A Python package for building robust, graph-based pipelines with conditional routing, service injection, authentication, and database management.

Table of Contents

Overview

ia_modules provides a comprehensive framework for creating, managing, and executing complex workflows as Directed Acyclic Graphs (DAGs). It is designed to decouple business logic into modular Steps, orchestrate their execution with intelligent routing, and provide common services like database access and authentication out-of-the-box.

Core Features

  • Graph-Based Execution: Define complex workflows as DAGs in simple JSON.
  • Conditional Routing: Control the pipeline's path using simple expressions, with future support for AI and function-based decisions.
  • Service Injection: Steps have secure and easy access to shared services like databases (self.get_db()) and HTTP clients (self.get_http()).
  • Human-in-the-Loop: Pause a pipeline and wait for external human input before resuming.
  • Database Management: Includes a database manager with multi-provider support and a built-in migration system.
  • Authentication: FastAPI-compatible authentication middleware and session management.

Documentation

Comprehensive documentation is available in the docs/ folder:

📋 Guides & Tutorials

🏗️ Architecture & Design

🔍 References

🎯 Quick Navigation

Topic Documentation Purpose
Getting Started Pipeline Examples See working examples
Development Developer Guide Build and contribute
Architecture Pipeline Architecture Understand the system
Testing Testing Guide Quality assurance
API Reference API Reference Technical details
Advanced Features Human-in-the-Loop Interactive workflows

Quickstart: Your First Pipeline

Let's create and run a simple two-step pipeline.

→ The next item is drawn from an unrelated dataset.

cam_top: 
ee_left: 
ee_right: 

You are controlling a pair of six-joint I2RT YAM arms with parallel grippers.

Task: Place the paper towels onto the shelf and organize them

  1. Create your project structure:
mkdir my_pipeline_app
cd my_pipeline_app
mkdir pipelines
touch main.py
touch steps.py
  1. Define the pipeline (pipelines/hello_world.json):
{
  "name": "Hello World Pipeline",
  "version": "1.0",
  "steps": [
    {
      "id": "step_one",
      "step_class": "GenerateMessageStep",
      "module": "steps"
    },
    {
      "id": "step_two",
      "step_class": "PrintMessageStep",
      "module": "steps",
      "inputs": {
        "message": "{{ step_one.greeting }}"
      }
    }
  ],
  "flow": {
    "start_at": "step_one",
    "transitions": [
      { "from": "step_one", "to": "step_two" }
    ]
  }
}
  1. Implement the steps (steps.py):
# steps.py
from ia_modules.pipeline import Step

class GenerateMessageStep(Step):
    async def work(self, data):
        name = data.get("name", "World")
        return {"greeting": f"Hello, {name}!"}

class PrintMessageStep(Step):
    async def work(self, data):
        message = data.get("message")
        print(message)
        return {"status": "Message printed successfully"}
  1. Create the runner (main.py):
# main.py
import asyncio
from ia_modules.pipeline.runner import run_pipeline_from_json

async def main():
    print("Running the pipeline...")
    result = await run_pipeline_from_json(
        pipeline_file="pipelines/hello_world.json",
        input_data={"name": "Developer"}
    )
    print("\nPipeline finished with result:")
    print(result)

if __name__ == "__main__":
    asyncio.run(main())
  1. Run it!

Make sure ia_modules is installed and in your PYTHONPATH.

python main.py

Expected Output:

Running the pipeline...
Hello, Developer!

Pipeline finished with result:
{'status': 'Message printed successfully'}

Core Architecture Principles

  1. Graph-First Design: All pipelines are defined as directed acyclic graphs (DAGs), ensuring a clear, predictable, and finite execution flow.
  2. Intelligent Flow Control:
    • Expression-based routing: Simple logical conditions on step outputs (e.g., result.score > 0.8).
    • AI-driven routing: (Future) Use an agent to make complex routing decisions.
    • Function-based routing: (Future) Define routing logic with custom Python functions.
  3. Service Injection & Dependency Management: A clean ServiceRegistry pattern provides steps with managed access to shared resources like database connections and HTTP clients.

Package Structure

ia_modules/
├── pipeline/            # Core pipeline execution engine
├── auth/                # Authentication and session management
├── database/            # Database abstraction and management
├── web/                 # Web utilities (execution tracking, etc.)
└── data/                # Shared data models

Key Components

Pipeline System

  • Step: The base class for all pipeline steps. Implements the work method containing business logic.
  • Pipeline: The orchestrator that executes the graph, manages state, and handles routing.
  • HumanInputStep: A specialized step that pauses execution to wait for human interaction.
  • ServiceRegistry: A dependency injection container for services (DB, HTTP, etc.).

Authentication System

  • AuthMiddleware: FastAPI-compatible middleware for protecting endpoints.
  • SessionManager: Manages secure user sessions.

Database Layer

  • DatabaseManager: Handles connections to multiple database backends (e.g., SQLite, PostgreSQL).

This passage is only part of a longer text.